Cuándo usar la ortodoncia interceptiva en niños

La ortodoncia interceptiva, fundamental en los niños

La ortodoncia interceptiva ayuda a solucionar problemas graves de forma temprana.

Muchos son los padres que llegan a consulta con dudas acerca del momento en que deben iniciar un tratamiento de ortodoncia en sus hijos. Todo dependerá del problema a tratar y el tipo de ortodoncia que necesitemos. Hoy os hablamos de la ortodoncia interceptiva o funcional, que se usa entre los 7 y los 11 años y que sirve para garantizar un crecimiento y desarrollo adecuado de las estructuras que forma la boca, sobre todo el hueso maxilar y la mandíbula. Las anomalías y malformaciones que se den en estas zonas pueden acarrearnos problemas de maloclusión, apiñamiento dental, deformidades del paladar... De ahí que el diagnóstico y tratamiento precoz con esta ortodoncia sea fundamental.



Para qué sirve la ortodoncia interceptiva
A través de diferentes aparatos, el ortodoncista logrará coordinar la posición y el tamaño del maxilar y la mandíbula, tanto estimulando su desarrollo como frenándolo en aquellos pequeños en que crece demasiado o corrigiendo su posición. Tu especialista también te la recomendará ante problemas de maloclusión para garantizar el equilibrio entre todas las piezas a la hora de masticar, para mejorar la estética facial, ante mandíbulas muy prominentes, si los dientes superiores están muy salidos, para prevenir otras enfermedad periodontales como el desgaste de las piezas, la deformidad del paladar y el apiñamiento y para corregir de forma temprana el exceso de espacio entre los dientes.



Por qué es necesaria la ortodoncia interceptiva
Los problemas a tratar con ortodoncia interceptiva surgen sobre todo por tres causas: problemas a nivel esquelético por exceso o defecto de desarrollo en el maxilar y la mandíbula, por aspectos funcionales que causan la malformación, entre los que destacan chuparse el dedo, llevar chupete en edad avanzada o respirar por la boca, y factores genéticos, ya que se considera que en la aparición de las maloclusiones hay un fuerte componente hereditario.

Sea cual sea el motivo que la origine, lo cierto es que los ortodoncistas considera vital tratar estos problemas durante la infancia puesto que los huesos son más moldeables y los defectos más fáciles de corregir. Es cierto que tras muchos casos de ortodoncia interceptiva que solvente cuestiones a nivel óseo es necesario recurrir a los brackets para colocar las piezas, lo que hace que los padres tengan la sensación de que su hijo “pasa la vida con brackets”. Créenos, de no tratarlo de forma temprana es muy posible que pase muchos más meses con aparatos y el tratamiento sea más largo y menos efectivo.

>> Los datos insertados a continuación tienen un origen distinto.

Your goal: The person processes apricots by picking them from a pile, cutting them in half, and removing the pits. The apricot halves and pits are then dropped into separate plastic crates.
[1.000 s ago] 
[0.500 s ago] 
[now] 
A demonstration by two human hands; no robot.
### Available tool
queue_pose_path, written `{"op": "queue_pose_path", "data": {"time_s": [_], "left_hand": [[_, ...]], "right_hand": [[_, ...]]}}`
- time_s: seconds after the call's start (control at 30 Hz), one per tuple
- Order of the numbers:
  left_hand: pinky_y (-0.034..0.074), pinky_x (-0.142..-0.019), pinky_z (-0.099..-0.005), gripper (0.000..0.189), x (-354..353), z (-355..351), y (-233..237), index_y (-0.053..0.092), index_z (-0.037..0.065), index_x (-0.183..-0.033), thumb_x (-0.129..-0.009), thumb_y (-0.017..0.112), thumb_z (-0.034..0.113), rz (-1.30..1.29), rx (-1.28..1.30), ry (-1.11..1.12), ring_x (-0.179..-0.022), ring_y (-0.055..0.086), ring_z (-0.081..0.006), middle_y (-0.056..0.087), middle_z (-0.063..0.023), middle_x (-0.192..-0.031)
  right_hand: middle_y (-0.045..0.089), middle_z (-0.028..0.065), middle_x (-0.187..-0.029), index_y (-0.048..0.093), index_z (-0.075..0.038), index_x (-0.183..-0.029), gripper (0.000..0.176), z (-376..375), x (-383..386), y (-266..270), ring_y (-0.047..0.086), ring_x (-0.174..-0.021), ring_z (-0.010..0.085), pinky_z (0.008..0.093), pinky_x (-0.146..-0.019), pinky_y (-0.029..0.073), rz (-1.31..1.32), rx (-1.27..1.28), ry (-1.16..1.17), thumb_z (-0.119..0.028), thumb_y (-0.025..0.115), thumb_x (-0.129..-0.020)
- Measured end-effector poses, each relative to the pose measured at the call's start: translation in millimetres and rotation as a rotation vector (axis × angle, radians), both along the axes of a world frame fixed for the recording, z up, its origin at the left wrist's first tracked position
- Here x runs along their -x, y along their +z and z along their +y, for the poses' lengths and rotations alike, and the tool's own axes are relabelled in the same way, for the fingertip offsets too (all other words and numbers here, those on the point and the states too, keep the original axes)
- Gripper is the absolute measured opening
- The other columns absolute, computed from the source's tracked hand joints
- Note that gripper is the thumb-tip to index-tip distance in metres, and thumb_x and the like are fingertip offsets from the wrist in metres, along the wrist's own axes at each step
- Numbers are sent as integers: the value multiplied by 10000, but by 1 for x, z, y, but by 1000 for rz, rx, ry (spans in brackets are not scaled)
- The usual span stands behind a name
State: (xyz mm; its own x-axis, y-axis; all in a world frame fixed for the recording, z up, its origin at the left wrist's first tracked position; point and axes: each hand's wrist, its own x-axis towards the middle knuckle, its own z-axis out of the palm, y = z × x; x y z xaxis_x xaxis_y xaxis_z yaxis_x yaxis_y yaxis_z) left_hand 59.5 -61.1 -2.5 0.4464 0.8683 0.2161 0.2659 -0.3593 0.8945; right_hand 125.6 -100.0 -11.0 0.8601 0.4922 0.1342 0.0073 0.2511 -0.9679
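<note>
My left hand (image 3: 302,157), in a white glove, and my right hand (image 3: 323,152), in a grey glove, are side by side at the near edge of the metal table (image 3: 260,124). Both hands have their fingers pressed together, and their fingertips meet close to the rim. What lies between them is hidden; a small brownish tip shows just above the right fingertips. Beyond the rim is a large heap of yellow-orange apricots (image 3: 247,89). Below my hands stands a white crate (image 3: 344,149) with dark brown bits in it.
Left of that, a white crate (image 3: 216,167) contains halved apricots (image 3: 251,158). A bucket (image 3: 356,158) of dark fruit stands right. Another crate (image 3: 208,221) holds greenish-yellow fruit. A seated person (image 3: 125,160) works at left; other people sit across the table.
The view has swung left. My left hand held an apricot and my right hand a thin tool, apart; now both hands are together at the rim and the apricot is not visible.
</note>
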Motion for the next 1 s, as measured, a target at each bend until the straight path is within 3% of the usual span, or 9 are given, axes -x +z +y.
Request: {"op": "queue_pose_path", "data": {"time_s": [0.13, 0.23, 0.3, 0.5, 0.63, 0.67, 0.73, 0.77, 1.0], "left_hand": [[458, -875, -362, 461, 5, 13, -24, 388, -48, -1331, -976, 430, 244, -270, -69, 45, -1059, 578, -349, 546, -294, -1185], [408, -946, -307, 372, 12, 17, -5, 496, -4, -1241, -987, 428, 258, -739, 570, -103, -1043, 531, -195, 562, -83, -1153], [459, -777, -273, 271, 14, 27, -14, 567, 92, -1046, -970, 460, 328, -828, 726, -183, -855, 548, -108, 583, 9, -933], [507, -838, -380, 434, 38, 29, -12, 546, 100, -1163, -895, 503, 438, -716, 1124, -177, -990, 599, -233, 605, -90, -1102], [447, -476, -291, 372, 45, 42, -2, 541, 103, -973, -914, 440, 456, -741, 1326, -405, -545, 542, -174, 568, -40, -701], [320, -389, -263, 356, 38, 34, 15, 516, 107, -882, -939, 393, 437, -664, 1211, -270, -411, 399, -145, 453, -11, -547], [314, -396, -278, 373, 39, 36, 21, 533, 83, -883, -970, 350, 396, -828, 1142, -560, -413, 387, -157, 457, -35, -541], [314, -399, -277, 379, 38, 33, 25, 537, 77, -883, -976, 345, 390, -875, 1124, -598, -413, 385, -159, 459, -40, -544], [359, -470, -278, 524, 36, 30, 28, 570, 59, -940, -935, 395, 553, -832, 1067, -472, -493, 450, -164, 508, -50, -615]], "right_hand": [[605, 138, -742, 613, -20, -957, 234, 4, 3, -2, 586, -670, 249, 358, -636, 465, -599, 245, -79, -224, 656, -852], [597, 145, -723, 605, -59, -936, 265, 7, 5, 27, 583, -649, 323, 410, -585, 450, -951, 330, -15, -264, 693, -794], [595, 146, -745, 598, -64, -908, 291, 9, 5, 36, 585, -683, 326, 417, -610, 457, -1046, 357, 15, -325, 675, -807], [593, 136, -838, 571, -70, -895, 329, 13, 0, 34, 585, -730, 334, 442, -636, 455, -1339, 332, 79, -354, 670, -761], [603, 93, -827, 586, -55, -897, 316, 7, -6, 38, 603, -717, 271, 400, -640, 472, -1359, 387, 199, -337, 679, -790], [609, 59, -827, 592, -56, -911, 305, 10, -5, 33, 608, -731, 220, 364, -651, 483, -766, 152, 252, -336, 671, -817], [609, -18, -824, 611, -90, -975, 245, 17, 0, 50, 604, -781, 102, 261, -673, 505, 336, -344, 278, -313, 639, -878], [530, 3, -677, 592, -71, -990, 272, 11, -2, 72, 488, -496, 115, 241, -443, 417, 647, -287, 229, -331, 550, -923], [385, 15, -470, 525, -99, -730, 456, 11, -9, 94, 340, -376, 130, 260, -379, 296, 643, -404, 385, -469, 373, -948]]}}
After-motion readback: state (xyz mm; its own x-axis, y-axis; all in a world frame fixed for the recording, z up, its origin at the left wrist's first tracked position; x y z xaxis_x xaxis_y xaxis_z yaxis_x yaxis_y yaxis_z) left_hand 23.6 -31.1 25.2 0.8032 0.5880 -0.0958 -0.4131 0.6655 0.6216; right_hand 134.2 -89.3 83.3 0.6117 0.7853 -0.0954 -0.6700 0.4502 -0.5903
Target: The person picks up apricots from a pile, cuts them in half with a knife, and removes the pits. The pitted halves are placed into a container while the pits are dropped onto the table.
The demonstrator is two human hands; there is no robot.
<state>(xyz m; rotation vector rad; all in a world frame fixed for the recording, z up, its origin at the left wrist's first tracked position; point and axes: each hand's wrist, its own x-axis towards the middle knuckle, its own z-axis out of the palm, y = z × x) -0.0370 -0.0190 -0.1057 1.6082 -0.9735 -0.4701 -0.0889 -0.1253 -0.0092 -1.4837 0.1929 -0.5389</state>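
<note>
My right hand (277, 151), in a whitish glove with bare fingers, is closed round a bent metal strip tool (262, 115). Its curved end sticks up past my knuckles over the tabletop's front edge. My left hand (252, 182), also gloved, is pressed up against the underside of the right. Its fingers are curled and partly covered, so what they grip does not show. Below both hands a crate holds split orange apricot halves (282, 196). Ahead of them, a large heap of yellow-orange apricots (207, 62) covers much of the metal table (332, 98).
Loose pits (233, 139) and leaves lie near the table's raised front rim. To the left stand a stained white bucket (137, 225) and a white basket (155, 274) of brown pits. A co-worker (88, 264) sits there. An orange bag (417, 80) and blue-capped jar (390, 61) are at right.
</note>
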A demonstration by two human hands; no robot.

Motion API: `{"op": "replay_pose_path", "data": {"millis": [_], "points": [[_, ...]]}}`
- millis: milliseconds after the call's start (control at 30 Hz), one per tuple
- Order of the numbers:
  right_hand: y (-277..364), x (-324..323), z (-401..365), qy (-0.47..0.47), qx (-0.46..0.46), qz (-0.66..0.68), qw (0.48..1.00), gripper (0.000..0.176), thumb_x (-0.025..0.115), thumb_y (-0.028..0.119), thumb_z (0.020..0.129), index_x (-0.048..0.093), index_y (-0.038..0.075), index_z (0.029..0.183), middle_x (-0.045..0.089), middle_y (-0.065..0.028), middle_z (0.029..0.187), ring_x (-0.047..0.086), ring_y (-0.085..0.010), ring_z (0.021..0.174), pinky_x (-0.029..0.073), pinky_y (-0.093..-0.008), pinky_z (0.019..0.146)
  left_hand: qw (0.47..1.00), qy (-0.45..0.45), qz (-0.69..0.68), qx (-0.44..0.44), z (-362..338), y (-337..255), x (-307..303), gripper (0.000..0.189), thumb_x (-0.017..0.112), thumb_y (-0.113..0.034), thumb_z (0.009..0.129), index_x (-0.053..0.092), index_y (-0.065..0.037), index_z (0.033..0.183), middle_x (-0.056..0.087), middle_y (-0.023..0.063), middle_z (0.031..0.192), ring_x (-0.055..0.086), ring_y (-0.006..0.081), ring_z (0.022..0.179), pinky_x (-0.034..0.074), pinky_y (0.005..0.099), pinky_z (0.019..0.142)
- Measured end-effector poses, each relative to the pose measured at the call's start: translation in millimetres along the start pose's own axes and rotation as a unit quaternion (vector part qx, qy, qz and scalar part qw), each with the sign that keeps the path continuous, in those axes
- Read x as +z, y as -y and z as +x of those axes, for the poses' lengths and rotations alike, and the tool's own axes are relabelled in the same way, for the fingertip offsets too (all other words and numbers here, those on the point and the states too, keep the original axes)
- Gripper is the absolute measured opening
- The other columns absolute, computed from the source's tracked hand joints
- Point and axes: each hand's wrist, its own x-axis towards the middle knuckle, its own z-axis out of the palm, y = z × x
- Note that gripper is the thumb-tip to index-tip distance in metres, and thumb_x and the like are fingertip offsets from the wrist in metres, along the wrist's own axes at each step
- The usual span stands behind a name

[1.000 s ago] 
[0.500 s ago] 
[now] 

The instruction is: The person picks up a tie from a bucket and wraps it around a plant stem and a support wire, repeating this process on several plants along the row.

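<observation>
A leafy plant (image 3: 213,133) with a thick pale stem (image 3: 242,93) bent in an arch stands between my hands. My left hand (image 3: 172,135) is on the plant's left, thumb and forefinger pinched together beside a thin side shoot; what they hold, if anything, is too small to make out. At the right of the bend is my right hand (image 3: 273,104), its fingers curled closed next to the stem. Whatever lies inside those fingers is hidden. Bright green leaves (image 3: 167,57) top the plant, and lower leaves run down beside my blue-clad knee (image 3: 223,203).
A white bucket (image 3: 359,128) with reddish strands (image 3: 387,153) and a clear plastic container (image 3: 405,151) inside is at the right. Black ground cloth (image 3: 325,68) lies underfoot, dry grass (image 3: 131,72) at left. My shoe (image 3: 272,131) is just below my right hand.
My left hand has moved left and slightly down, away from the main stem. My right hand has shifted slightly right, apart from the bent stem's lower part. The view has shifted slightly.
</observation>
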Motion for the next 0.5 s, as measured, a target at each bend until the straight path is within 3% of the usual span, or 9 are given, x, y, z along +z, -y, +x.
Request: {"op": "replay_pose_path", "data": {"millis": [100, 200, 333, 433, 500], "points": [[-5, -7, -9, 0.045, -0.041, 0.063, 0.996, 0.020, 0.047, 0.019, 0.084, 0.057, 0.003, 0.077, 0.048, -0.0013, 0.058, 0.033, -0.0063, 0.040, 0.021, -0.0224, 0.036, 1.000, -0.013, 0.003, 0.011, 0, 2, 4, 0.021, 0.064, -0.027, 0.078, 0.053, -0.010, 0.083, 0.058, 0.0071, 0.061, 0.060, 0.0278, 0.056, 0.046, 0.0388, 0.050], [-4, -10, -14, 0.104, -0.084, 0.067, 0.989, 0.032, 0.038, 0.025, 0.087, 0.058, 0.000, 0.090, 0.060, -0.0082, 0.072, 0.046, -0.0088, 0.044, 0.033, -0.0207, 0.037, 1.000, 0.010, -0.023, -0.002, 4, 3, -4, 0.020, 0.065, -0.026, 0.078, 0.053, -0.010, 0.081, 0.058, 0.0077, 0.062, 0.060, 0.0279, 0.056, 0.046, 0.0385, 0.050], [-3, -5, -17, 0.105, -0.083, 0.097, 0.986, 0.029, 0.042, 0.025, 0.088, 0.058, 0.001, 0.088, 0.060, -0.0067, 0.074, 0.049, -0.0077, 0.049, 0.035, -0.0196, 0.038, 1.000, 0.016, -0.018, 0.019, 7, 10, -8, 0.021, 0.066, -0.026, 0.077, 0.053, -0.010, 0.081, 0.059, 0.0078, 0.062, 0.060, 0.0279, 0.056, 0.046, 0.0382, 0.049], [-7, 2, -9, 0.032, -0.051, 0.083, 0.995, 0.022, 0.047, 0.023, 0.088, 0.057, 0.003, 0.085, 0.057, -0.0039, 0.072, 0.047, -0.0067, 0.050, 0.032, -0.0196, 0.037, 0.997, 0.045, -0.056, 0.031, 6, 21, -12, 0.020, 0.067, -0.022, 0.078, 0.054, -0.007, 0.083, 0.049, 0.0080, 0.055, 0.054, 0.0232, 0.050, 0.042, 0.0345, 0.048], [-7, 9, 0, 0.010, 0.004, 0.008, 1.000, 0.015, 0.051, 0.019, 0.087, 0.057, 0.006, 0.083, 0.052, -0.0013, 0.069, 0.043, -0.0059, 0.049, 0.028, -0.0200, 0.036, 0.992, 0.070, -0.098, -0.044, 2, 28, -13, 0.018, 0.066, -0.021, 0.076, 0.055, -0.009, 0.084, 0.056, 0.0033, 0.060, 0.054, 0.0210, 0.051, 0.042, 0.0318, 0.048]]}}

Estos tratamientos se basan en la colocación de aparatos fijos y removibles, sobre todo para trabajar a nivel óseo. Seguramente tendrá que llevar expansores maxilares durante una temporada para ajustar su paladar y puede que los brackets y otros elementos ortodóncicos como los retenedores de espacio se conviertan en un habitual de tu hogar.

Lo más importante es buscar profesionales con experiencia que hagan un estudio completo de la situación de nuestro hijo y planteen un tratamiento integral. No dudes en consultarle todas las dudas que tengas. La confianza está en la base de este tipo de tratamientos. La paciencia, vuestra y del pequeño, es el otro pilar sobre el que os sostendréis estos meses.